I had an idea last night. After the pain got under control, and I had a good nap, I started thinking about how we handled our emergency in the morning. It wasn't smooth to say the least. It involved lots of me screaming and writhing and my husband asking what he needed to do to help, I was not at a point to articulate what I needed. I kept trying to give directions that he didn't understand, and that I simply couldn't explain any better than I was.
So here is where my idea came from:
I have lots of oatients with asthma. We write an Asthma Action Plan for them. I'll include a photo below. It lists their meds for asthma treatment and gives three situations and how to treat them. It's handy for family and emergency personnel to have because the patient doesn't have to talk or explain anything. Just hand over their piece of paper.
We have decided to make a PsA Action Plan, based on the plan that I use for my asthma patients. I haven't had time to create it yet, but I plan to Model it after the one from NIH. We will also have an emergency kit. I plan to include pre-wrapped doses of the medications that I must have when things are really bad: 2, percocets; 2, 10mg prednisone; 800mg ibuprofen; lidoderm patches; and an I.C.E phone list for my husband to make calls. I will have one for my nightstand, and one for my glovebox in the car.
Overkill? Maybe. After the day I had yesterday I feel like it would really help my husband know what to do when I am at a place that I can't get the words out in the right order. I have a feeling that using this might save me a trip to the ER.
http://www.nhlbi.nih.gov/health/public/lung/asthma/asthma_actplan.pdf
Love this concept. I haven’t pinned down the things that help me yet, so I will have to wait to do one of these. For now writhing and crying seem inevitable.
That's a really smart idea!
I keep pain pills available for bad flares. I can't go anywhere once I'm flaring ( would mean an hour or more trip to ER, depending on a ferry schedule and not being able to access a bathroom as it's not disability friendly) so I bunker down with my bean bags (heating) and wait it out. I've had enough bad flares now that I know the intense pain will only last so long. My hope is that eventually we find a treatment that stops the intense swelling and I can manage with out worrying about having to bunker down every week....even a few flares a year would allow me a more functioning life.
Not a bad idea at all.

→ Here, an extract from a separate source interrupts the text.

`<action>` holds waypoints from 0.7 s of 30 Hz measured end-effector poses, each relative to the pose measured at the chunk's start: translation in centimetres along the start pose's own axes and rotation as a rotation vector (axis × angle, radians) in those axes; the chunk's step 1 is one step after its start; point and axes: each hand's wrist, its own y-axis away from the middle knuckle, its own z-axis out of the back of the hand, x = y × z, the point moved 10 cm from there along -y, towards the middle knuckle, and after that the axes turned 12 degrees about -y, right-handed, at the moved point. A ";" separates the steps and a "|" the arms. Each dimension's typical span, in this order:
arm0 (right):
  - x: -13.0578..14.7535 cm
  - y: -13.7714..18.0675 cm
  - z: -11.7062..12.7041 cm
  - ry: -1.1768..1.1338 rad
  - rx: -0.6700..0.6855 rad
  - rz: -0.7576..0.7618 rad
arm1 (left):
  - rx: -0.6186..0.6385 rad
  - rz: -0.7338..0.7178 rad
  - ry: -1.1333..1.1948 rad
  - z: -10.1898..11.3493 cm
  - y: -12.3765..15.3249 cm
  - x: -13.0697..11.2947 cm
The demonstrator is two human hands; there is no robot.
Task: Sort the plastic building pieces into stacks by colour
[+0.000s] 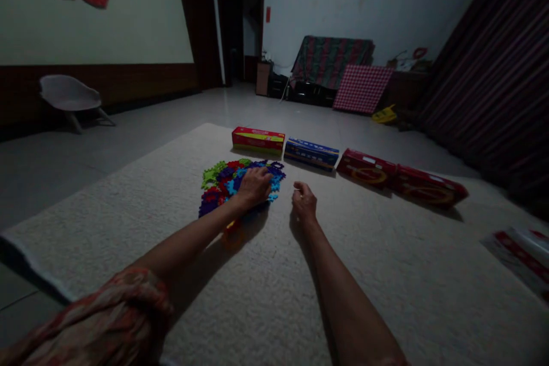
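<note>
Apparently light and stiff, going by the head view: toothed pieces (212,176) in green, red, purple and blue, plastic by the look of them, heaped loosely on the pale mat (257,309), this side of a red-and-green box (258,140), a blue box (311,154) and dark red boxes (366,170). At the near edge of the heap, an orange piece (233,235). Over the right side of the heap, the left hand (255,186), palm down, fingers bent over blue pieces; cannot tell whether clamped on one or merely resting, with the back of the hand in the way. Just beside the heap, apart from it, the right hand (304,201), low by the mat, fingers curled in toward the thumb; cannot make out any piece between the fingertips, nor any contact of tip with tip. Likely hard to bend, perhaps a bit slick on the flat faces, and prone to catching tooth on tooth. Best to take hold by the rim, thumb and forefinger across opposite teeth, with only a gentle pinch.
</note>
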 end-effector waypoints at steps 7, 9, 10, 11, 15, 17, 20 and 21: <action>-0.6 -0.4 -1.3 0.020 -0.016 0.044 | 0.193 0.034 0.032 -5.6 -11.1 0.2; -0.6 -0.1 -1.4 0.009 0.003 0.059 | 0.279 0.013 0.039 -7.8 -12.8 0.2; -0.6 0.0 -1.4 0.006 0.009 0.062 | 0.321 0.006 0.042 -8.7 -13.3 0.4; -0.7 -0.1 -1.4 0.003 0.013 0.062 | 0.363 0.005 0.045 -9.6 -13.8 0.7; -0.5 -0.3 -1.3 -0.001 0.015 0.061 | 0.544 0.035 0.069 -12.1 -13.9 2.3; -0.3 -0.4 -1.4 0.003 0.014 0.073 | 0.590 0.023 0.095 -12.5 -13.4 2.8; -0.1 -0.2 -1.5 0.019 0.014 0.080 | 0.585 -0.035 0.115 -12.2 -12.5 3.1; -0.1 -0.2 -1.5 0.025 0.013 0.082 | 0.583 -0.055 0.113 -12.1 -12.1 3.3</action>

And glad to hear that today is smoother.
When I make it, I will share and take some photos. I’ve been working all weekend to catch up for my missed day, but this is top on the priority list when I get some free time.
It’s the steroids. I’m so glad I decided to be a good patient and take them.
Stoney said:
Not a bad idea at all. And glad to hear that today is smoother.

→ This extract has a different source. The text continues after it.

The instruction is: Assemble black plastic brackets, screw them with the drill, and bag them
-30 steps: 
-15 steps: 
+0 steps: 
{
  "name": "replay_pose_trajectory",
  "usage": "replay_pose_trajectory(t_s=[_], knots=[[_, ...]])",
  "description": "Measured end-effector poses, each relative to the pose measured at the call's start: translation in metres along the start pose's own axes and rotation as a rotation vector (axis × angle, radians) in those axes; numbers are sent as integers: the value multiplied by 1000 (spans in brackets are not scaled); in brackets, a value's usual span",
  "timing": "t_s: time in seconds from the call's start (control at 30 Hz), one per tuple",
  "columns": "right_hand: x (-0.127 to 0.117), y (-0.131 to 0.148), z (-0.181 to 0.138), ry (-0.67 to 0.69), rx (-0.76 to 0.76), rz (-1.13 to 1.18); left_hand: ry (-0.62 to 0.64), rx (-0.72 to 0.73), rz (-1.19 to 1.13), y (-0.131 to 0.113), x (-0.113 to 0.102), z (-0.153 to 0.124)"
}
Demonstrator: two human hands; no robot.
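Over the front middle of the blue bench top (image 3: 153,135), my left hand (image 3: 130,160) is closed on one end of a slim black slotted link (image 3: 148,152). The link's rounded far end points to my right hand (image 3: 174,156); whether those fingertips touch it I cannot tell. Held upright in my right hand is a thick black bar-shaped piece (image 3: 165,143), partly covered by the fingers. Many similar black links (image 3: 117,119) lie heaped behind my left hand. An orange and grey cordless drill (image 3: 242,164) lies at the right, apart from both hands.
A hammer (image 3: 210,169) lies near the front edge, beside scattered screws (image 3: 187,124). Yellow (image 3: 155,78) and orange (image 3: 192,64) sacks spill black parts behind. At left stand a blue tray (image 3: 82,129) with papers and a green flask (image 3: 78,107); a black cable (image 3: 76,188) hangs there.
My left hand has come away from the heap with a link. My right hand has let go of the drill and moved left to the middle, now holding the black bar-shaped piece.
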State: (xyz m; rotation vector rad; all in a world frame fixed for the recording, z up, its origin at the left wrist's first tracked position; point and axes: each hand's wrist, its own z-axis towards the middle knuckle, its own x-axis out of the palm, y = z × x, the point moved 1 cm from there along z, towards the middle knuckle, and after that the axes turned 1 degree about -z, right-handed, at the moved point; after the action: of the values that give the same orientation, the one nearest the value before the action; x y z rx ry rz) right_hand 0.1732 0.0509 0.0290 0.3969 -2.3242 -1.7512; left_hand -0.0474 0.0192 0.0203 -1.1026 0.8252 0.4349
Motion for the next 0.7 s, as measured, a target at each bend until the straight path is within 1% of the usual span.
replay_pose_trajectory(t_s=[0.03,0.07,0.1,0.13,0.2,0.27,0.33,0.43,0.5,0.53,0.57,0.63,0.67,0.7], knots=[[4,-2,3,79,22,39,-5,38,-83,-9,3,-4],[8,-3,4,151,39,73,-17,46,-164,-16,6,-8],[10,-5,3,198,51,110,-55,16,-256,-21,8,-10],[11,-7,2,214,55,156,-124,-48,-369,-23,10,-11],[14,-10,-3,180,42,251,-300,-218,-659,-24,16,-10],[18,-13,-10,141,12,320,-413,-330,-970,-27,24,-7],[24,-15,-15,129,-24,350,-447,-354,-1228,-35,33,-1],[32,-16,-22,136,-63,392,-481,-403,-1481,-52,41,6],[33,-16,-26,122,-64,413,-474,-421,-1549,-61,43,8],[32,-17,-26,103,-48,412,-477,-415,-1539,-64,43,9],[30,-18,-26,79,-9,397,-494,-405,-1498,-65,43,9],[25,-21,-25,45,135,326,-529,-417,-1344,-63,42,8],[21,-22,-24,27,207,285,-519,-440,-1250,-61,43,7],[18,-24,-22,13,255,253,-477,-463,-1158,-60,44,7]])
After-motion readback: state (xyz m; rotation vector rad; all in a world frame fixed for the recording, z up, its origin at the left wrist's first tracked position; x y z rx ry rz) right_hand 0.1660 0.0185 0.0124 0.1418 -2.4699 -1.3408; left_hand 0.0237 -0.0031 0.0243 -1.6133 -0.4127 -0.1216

That is an awesome idea. I would love to see it as well.
An Emergency Plan is never bad. People can see it as over kill until something happens. Being prepared is so important. Plus it will give you peace of mind.
So, I was able to add the Emergency Action Plan that I made to the images on this feed. I created this in Excel, so If anyone would like a copy of their own to personalize, in-box me and I can send the original for you to edit.